Em meio a protestos intensificados e críticas generalizadas, o governo do presidente argentino Javier Milei optou por retirar da pauta de votação do Senado o polêmico capítulo que permitiria a venda de terras em áreas devastadas por incêndios florestais. A decisão representa um recuo significativo para a administração, que já havia enfrentado forte oposição a outras propostas.
Esta é a segunda retirada de pauta em poucos dias para a Casa Rosada no Senado. Anteriormente, a proposta que visava ampliar os limites para a aquisição de terras por estrangeiros também foi suspensa após mobilizações populares e pressão pública. Ambas as propostas faziam parte de um pacote legislativo mais amplo, denominado pelo governo como Lei da Inviolabilidade da Propriedade Privada.
Apesar desses contratempos, o governo conseguiu aprovar duas medidas importantes, com placar de 37 votos a favor contra 33. Uma delas facilita e agiliza os procedimentos de despejo de inquilinos inadimplentes, enquanto a outra dificulta a expropriação de propriedades pelo Estado. A líder do governo no Senado, Patricia Bullrich, atribuiu as derrotas à complexidade e ao tempo excessivo de tramitação das matérias, citando ainda o escândalo de corrupção envolvendo o ex-chefe de gabinete Manuel Adorni e a Copa do Mundo como fatores que impactaram o andamento das discussões.
“Cinquenta por cento do projeto de lei foram aprovados, enquanto os outros 50% não. Decidimos recuar nas questões em que sentimos não ter os votos necessários. É assim que a democracia funciona”, declarou Bullrich em entrevista ao canal argentino TN, ressaltando a dinâmica democrática em face da falta de consenso.
Após uma sessão que se estendeu por quase 12 horas, os temas aprovados agora seguem para a análise da Câmara dos Deputados, onde deverão passar por novo escrutínio.

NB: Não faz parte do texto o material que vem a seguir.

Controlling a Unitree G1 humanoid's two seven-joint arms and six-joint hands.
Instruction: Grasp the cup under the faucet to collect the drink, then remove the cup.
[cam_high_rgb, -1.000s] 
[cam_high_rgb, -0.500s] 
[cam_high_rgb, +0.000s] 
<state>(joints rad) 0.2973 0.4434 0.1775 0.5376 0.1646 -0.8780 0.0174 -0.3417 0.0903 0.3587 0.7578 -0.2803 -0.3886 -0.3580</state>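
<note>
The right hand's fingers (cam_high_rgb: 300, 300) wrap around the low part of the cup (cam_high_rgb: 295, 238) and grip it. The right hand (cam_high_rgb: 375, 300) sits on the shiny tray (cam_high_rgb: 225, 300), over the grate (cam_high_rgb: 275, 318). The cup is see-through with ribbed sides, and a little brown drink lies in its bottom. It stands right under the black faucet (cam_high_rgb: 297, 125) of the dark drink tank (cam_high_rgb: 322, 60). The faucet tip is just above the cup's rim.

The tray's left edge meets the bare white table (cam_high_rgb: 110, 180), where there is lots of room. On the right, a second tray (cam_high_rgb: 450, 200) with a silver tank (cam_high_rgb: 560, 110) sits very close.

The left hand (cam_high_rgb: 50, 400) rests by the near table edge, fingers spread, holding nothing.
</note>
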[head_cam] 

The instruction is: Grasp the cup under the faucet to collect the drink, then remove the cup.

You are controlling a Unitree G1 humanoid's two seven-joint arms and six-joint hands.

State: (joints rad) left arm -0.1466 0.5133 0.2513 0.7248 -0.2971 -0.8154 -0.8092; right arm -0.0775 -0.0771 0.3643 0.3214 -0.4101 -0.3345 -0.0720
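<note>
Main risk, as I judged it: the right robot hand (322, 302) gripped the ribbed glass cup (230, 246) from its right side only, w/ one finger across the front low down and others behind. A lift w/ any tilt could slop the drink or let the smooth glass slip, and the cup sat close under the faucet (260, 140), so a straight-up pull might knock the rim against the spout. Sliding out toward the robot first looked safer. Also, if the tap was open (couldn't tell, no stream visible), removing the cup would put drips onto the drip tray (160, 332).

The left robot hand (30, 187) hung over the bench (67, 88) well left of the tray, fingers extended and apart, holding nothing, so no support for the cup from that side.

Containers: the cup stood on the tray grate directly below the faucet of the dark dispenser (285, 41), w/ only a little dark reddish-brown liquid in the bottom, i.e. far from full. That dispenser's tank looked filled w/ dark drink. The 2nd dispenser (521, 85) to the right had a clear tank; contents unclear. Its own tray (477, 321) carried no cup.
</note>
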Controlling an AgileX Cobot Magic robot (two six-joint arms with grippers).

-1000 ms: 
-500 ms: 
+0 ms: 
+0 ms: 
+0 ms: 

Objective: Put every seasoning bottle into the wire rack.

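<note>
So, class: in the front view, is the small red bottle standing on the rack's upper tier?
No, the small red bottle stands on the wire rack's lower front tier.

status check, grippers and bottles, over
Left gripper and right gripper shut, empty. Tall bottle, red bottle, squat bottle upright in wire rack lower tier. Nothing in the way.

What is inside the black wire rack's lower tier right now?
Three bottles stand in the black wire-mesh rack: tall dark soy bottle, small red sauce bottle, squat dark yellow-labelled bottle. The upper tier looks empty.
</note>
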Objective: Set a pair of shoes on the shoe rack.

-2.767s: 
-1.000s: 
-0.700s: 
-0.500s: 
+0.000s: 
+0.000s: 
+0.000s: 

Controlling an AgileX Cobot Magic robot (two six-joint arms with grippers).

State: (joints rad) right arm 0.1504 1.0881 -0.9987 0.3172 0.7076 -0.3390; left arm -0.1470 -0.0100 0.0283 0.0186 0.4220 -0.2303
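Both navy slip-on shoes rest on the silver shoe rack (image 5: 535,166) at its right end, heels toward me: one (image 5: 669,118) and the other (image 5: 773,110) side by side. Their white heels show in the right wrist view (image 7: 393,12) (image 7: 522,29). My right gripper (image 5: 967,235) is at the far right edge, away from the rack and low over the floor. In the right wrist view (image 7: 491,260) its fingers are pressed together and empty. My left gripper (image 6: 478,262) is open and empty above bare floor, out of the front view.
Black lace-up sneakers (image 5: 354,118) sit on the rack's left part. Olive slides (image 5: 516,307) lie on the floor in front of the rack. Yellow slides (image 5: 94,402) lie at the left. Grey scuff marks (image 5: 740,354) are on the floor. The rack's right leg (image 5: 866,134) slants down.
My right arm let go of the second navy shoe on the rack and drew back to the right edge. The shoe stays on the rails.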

A legislação argentina atualmente proíbe a venda de bosques e vegetação úmida afetados por incêndios por um período de 60 anos. Para áreas destinadas ao agronegócio e regiões semiurbanas, essa proibição é de 30 anos. Essa lei, promulgada em 2020, tem como objetivo principal coibir a prática de incêndios criminosos com fins de especulação imobiliária, evitando que áreas naturais sejam deliberadamente destruídas para facilitar mudanças em seu uso.
O governo Milei argumentou que os prazos estabelecidos pela lei atual são “extremamente prolongados”, prejudicando o “exercício do direito à propriedade” e não demonstrando eficácia na proteção ambiental. Segundo um comunicado enviado ao Senado, a administração defende que a lei impede os proprietários de se recuperarem economicamente após um incêndio, limitando o valor de suas terras.
Por outro lado, movimentos sociais e ambientalistas criticaram veementemente a proposta. O militante ambientalista Hernán Hougassian alertou que a flexibilização poderia fragilizar a proteção ambiental, permitindo que grandes proprietários e empresários utilizassem incêndios para fins especulativos, como a construção de empreendimentos imobiliários ou atividades comerciais após a devastação de áreas sensíveis.
O debate sobre a venda de terras ocorre em um contexto recente de grandes incêndios florestais na Patagônia argentina, que no início de 2026 devastaram cerca de 17,5 mil hectares, uma área superior à do município de Niterói, no Rio de Janeiro.
A votação no Senado também foi marcada por cenas de repressão policial contra manifestantes que se reuniram em frente ao prédio do Legislativo. Em meio a forte chuva, milhares de pessoas e as forças de segurança se confrontaram, com o uso de gases lacrimogênios e jatos de água. Jornalistas presentes relataram incidentes, incluindo um fotógrafo ferido na cabeça e dezenas de profissionais da imprensa expostos aos gases policiais, conforme informado pelo Sindicato de Imprensa de Buenos Aires (SiPreBA).